Joseph è di origine musulmana, ma si è convertito al cristianesimo. Racconta: «In Iraq, la vita più difficile ce l’abbiamo noi che ci siamo convertiti. Io ho sempre voluto essere cristiano, da quando ero bambino e giocavo a calcio con gli altri ragazzini nel cortile di una chiesa qui vicino. Prima di convertirmi dovevo andare in chiesa di nascosto, una volta presa la decisione, la mia famiglia non mi ha più rivolto la parola. Da quel momento sono cominciati tutti i miei guai, lavoravo in un ufficio che aveva relazioni con l’estero e mi è stata fatta molta pressione per andare via. Trovare e mantenere un lavoro è la cosa più difficile per i cristiani in Iraq, per chi come me, poi, si è convertito, è anche peggio».
«Hai mai vissuto episodi di violenza?». «Personalmente, violenza fisica no. Sono stato insultato molte volte, anche dalla mia famiglia. Purtroppo, i miei genitori, fratelli e sorelle, sono stati vittime di vessazioni a causa della mia conversione. Le violenze peggiori si perpetrano contro le donne, soprattutto quelle di origine musulmana che decidono di sposare un altro convertito. La moglie di un mio amico in una zona a Sud del paese, poco tempo fa, è stata vittima di un lancio di pietre perché non portava il velo. Baghdad è più libera da questo punto di vista, ma la discriminazione è dietro l’angolo. Non dimenticarti poi, che in caso di attacco da parte degli estremisti, noi siamo sempre il loro bersaglio preferito».
«L’Isis continua a operare?», chiedo. «Certamente, soprattutto nei villaggi sulle zone di confine. Hanno bisogno di cibo e denaro per finanziarsi. E le comunità cristiane sono viste come una nuova risorsa per ottenere riscatti».
Angelo Calianno*
(*) Dello stesso autore, sul sito MC, si possono trovare due altri reportage dall’Iraq – aprile 2019 – e maggio 2019.
Croce con le foto dei 48 «martiri» uccisi nell’attentato islamista del 2010 nella chiesa di Sayidat al-Nejat. Foto Angelo Calianno.
Cristiani in Iraq, qualche numero
Resistono in trecentomila
In Iraq, il grande esodo della comunità cristiana non si è mai fermato. Nel 2003, erano un milione e 300mila. Oggi, stando alle ultime statistiche, sarebbero soltanto 300mila i cristiani rimasti in questa nazione. Negli ultimi quindici anni, in tutto il paese, sono state più di sessanta le chiese danneggiate o distrutte da attentati terroristici e
conflitti.
Centomila cristiani, provenienti dalla Piana di Ninive a Mosul, occupata dall’Isis fino al 2017, sono stati costretti ad abbandonare le proprie case distrutte dalla guerra e oggi vivono in Kurdistan. Un grande sforzo economico, da parte della comunità cattolica internazionale, è stato fatto per ricostruire case e luoghi di culto a Mosul, con la speranza del ritorno dei fedeli.
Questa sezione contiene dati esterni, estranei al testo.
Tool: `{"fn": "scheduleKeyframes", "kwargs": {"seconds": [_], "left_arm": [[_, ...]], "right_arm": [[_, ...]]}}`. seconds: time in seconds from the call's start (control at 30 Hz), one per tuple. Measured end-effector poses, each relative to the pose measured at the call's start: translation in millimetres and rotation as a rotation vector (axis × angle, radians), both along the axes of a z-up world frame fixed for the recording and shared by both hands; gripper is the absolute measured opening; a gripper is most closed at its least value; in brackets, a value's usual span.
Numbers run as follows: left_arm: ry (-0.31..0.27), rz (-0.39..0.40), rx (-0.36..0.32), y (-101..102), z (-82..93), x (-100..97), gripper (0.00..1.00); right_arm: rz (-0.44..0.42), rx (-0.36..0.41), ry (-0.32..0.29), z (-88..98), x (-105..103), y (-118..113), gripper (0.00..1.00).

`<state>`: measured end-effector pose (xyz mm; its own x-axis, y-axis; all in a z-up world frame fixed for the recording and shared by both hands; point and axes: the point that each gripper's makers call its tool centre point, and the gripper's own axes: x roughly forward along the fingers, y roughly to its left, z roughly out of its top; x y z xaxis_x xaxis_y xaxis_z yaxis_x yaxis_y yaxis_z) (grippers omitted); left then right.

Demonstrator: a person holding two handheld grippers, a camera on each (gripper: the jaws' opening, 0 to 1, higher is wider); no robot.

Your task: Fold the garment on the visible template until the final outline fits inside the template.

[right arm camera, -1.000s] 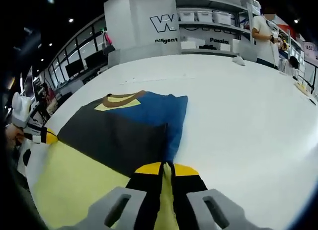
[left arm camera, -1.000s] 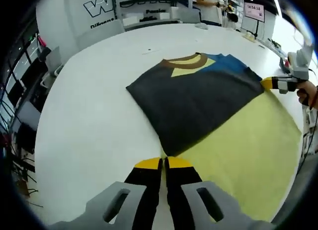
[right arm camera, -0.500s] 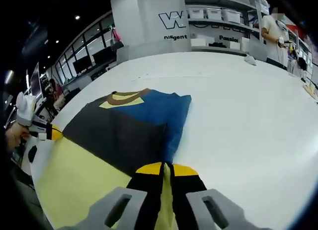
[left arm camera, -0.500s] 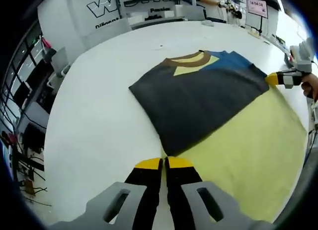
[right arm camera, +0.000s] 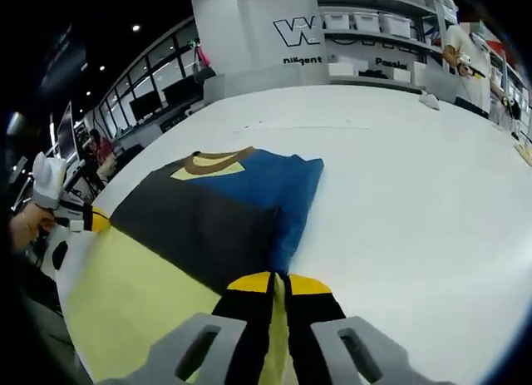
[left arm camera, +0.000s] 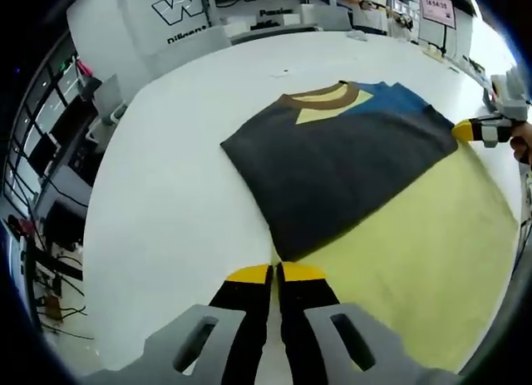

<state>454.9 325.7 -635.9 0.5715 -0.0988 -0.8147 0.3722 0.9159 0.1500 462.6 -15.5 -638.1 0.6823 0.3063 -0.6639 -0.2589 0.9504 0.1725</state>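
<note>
On the big white round worktop (left arm camera: 166, 177) lies a folded shirt (left arm camera: 341, 156) made of dark grey, blue and yellow cloth with a brown neck band. Its dark grey top layer is folded over the pale yellow part (left arm camera: 416, 244), which spreads flat toward the near edge of the worktop. I cannot make out a template under the shirt.

From the left gripper view, the left gripper (left arm camera: 275, 273) has black fingers (left arm camera: 249, 277) with yellow tips. They are pressed together, with hardly any gap. The tips sit right at the near corner of the dark grey layer, where it meets the yellow cloth. They seem to pinch that corner, but I cannot tell for sure.

From the right gripper view, the right gripper (right arm camera: 278, 282) has the same black and yellow fingers (right arm camera: 309, 285). They are closed on a thin strip of pale yellow cloth that runs between them. The blue edge of the shirt is just past the tips.

Each gripper also shows small at the far side of the other view, at the other corner of the shirt, with a hand holding it.

Far behind the worktop stand a white wall with big dark letters (right arm camera: 316, 32) and shelves with white boxes (right arm camera: 366, 23). A person in a white top (right arm camera: 465, 56) stands there.
</note>
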Motion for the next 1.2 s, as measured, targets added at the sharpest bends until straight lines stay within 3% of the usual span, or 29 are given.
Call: {"fn": "scheduleKeyframes", "kwargs": {"seconds": [0.17,0.23,0.27,0.4,0.43,0.47,0.53,0.63,0.87,1.1,1.2], "left_arm": [[-0.021,0.027,0.026,8,2.9,1.3,0.17],[-0.025,0.026,-0.008,7,4.6,-0.8,0.22],[-0.024,0.048,-0.047,5,6.1,-2.8,0.26],[-0.056,0.063,-0.065,7,13.0,-3.7,0.35],[-0.105,0.071,-0.113,2,20.3,-0.2,0.37],[-0.108,0.074,-0.165,-3,23.9,-2.4,0.41],[-0.107,0.066,-0.169,-3,28.5,-5.6,0.52],[-0.128,0.065,-0.194,-6,37.3,-8.5,0.62],[-0.139,0.053,-0.231,-12,51.2,-24.2,0.78],[-0.186,0.019,-0.234,-15,61.2,-39.1,0.88],[-0.170,0.000,-0.241,-16,60.3,-47.2,0.91]], "right_arm": [[-0.006,-0.018,0.008,-0.4,-2,-1,0.01],[-0.017,-0.010,0.015,0.2,-3,-1,0.04],[-0.025,-0.011,0.013,1.1,-3,-2,0.07],[-0.055,0.019,-0.009,9.1,-3,-3,0.24],[-0.056,0.034,-0.012,13.1,-5,-3,0.28],[-0.055,0.042,-0.025,16.6,-6,-2,0.31],[-0.050,0.047,-0.030,19.4,-8,-2,0.36],[-0.036,0.058,-0.035,24.8,-15,2,0.45],[0.015,0.109,-0.038,37.4,-37,16,0.66],[0.053,0.140,-0.028,43.6,-58,26,0.77],[0.072,0.143,-0.021,43.5,-69,29,0.79]]}}
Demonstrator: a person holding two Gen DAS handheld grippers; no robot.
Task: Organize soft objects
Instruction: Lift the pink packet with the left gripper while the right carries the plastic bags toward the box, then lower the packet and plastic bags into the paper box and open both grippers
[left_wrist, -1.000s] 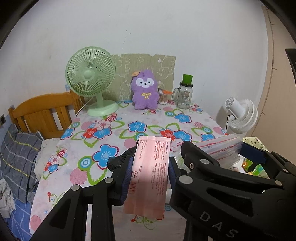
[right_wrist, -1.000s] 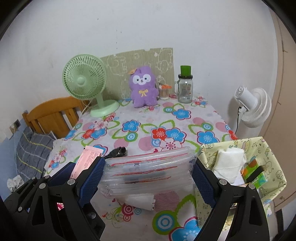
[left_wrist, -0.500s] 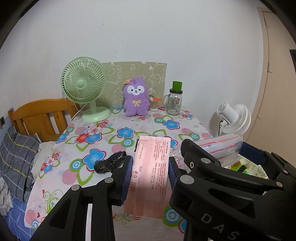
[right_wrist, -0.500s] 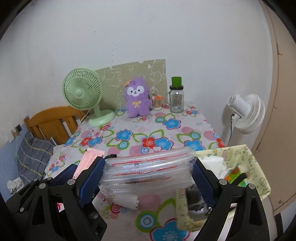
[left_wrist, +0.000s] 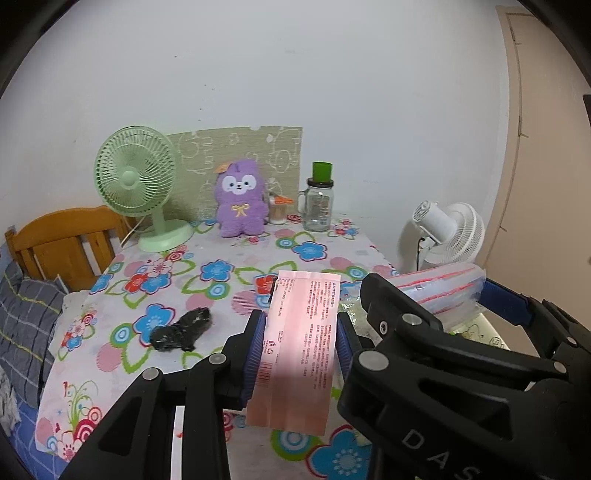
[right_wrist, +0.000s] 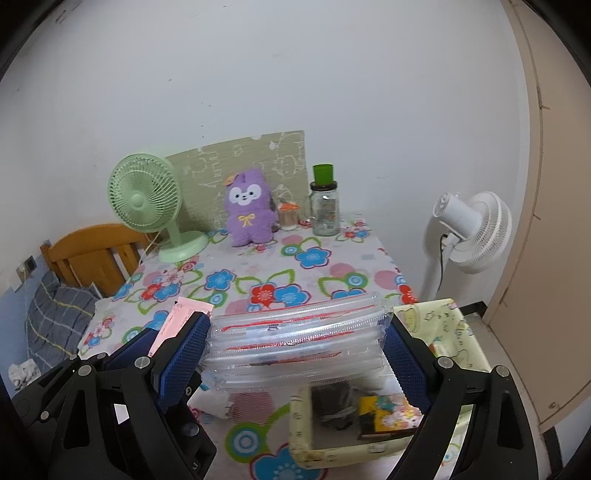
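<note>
The left hand-held gripper (left_wrist: 300, 345) is clamping a thin pink packet (left_wrist: 300, 347) at its mid edges, above the tabletop (left_wrist: 258, 254), w/ a black soft lump (left_wrist: 181, 329) lying at approx. 9 o'clock of it. The right hand-held gripper (right_wrist: 297, 350) is squeezing a stack of clear zip pouches (right_wrist: 295, 343) by both short ends, over the yellow fabric bin (right_wrist: 373, 448) at 5 o'clock. Both are probably light, floppy and slippery, so gripping near the middle is seeming best.
</note>
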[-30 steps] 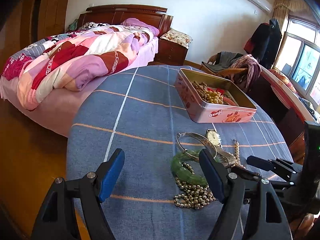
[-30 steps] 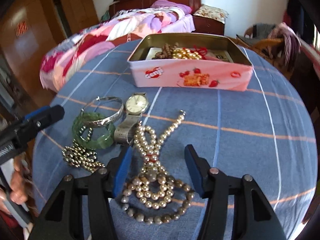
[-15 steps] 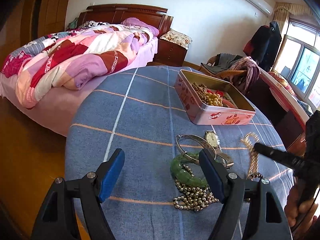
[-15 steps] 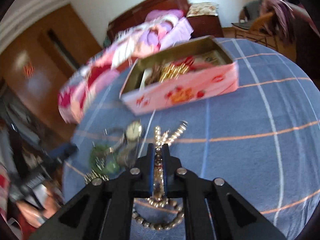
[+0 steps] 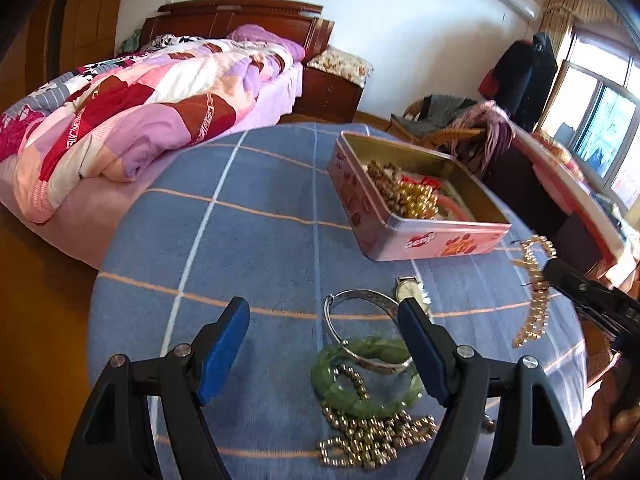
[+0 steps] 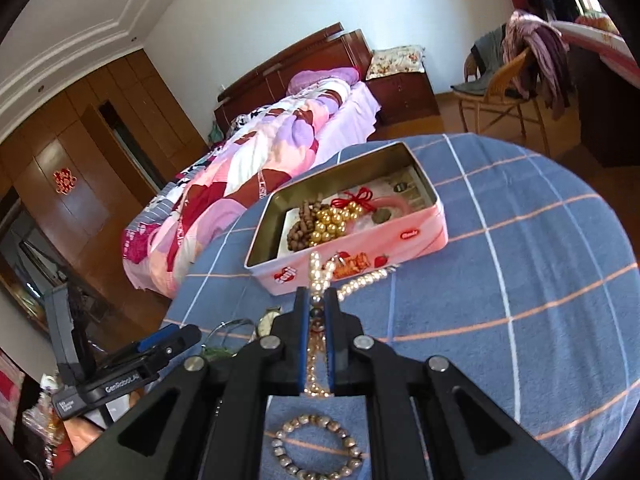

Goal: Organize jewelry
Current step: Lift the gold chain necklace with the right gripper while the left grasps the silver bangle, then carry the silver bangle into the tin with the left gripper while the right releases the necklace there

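While the right gripper (image 6: 318, 300) is clamped on the pearl necklace (image 5: 534, 292), the strand hangs off the tablecloth (image 5: 260, 240) in the left wrist view, at about three o'clock from the pink tin (image 5: 416, 236). In the right wrist view one tail of it trails at about two o'clock from the fingertips, just in front of the tin wall; whether it touches the cloth I cannot tell.

The necklace looks light and wholly limp — it will swing and drape rather than keep a shape, and its smooth beads could slide through the pads. A pinch near the bunched middle, where the strands cross, seems the safest hold, since both loops then hang evenly.

The left gripper (image 5: 324, 344) has nothing between its fingers, which are closing slightly. Just ahead of it lie the green bangle (image 5: 360, 376), the silver bangle (image 5: 360, 320), the watch (image 5: 409, 289) and a heap of metal beads (image 5: 372, 436) — stiff rings best taken across the rim. A beaded bracelet (image 6: 316, 446) lies on the cloth at six o'clock under the right gripper.
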Demonstrator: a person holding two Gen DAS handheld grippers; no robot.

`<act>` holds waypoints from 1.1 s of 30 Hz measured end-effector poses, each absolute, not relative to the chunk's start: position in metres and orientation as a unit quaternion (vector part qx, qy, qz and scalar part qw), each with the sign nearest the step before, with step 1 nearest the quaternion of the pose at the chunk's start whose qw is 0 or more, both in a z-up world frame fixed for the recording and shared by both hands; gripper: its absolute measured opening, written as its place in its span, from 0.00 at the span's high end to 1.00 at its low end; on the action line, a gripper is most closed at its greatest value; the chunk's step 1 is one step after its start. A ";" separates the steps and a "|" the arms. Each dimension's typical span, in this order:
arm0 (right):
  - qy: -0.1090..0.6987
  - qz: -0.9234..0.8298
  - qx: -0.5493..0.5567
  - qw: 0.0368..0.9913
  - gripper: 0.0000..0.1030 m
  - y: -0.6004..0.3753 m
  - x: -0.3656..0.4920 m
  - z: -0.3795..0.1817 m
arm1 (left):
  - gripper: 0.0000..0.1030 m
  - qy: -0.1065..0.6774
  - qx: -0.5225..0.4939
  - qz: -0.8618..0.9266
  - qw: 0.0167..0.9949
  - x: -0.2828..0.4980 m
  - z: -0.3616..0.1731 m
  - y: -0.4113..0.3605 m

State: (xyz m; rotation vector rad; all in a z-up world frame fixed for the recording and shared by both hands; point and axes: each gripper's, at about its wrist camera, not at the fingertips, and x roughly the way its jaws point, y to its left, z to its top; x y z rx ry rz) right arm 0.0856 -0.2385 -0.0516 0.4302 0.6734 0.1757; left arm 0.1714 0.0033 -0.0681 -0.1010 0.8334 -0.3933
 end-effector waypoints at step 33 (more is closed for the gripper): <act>0.284 0.059 0.211 0.934 0.91 -0.266 0.083 -0.026 | 0.94 0.314 -0.067 -0.249 0.914 0.167 -0.012 -0.015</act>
La visita di papa Francesco (*), nel marzo dello scorso anno, ha acceso una flebile speranza che le cose possano migliorare. Questa comunità, che per secoli si è sentita abbandonata, con la visita del pontefice per la prima volta si è sentita riconsiderata.
Già Carol Wojtyla aveva programmato un viaggio qui nel 1999. Il progetto poi venne ostacolato dagli Stati Uniti e da Bill Clinton. Questi temeva che la presenza del papa avrebbe rafforzato Saddam Hussein.
Oggi il paese si dibatte tra gli attentati dell’Isis e le milizie filoiraniane tornate molto attive soprattutto dopo la morte del generale Qasem Soleimani, ucciso proprio a Baghdad.
Durante la sua visita in Iraq, papa Francesco ha detto: «Il terrorismo quando ha invaso questo caro paese, ha barbaramente distrutto parte del suo meraviglioso patrimonio religioso, tra cui chiese, monasteri e luoghi di culto di varie comunità. Ma anche in quel momento buio sono brillate delle stelle. Penso ai giovani volontari musulmani di Mosul che hanno aiutato a risistemare chiese e monasteri, costruendo amicizie fraterne sulle macerie dell’odio, e a cristiani e musulmani che oggi restaurano insieme moschee e chiese». Oggi i cristiani in Iraq si dividono tra caldei, siriaci, armeni, latini, melchiti, ortodossi e protestanti.